(WHAT YOU WILL DO):
Return all lines from the listing below in which "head" appears.
>>
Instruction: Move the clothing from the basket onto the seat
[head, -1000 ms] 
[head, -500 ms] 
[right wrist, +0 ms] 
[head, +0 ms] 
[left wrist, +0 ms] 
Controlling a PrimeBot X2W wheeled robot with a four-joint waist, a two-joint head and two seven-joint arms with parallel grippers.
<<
(THE COMPLETED TASK):
[head, -1000 ms] 
[head, -500 ms] 
[head, +0 ms] 
Controlling a PrimeBot X2W wheeled robot with a four-joint waist, a two-joint head and two seven-joint arms with parallel grippers.

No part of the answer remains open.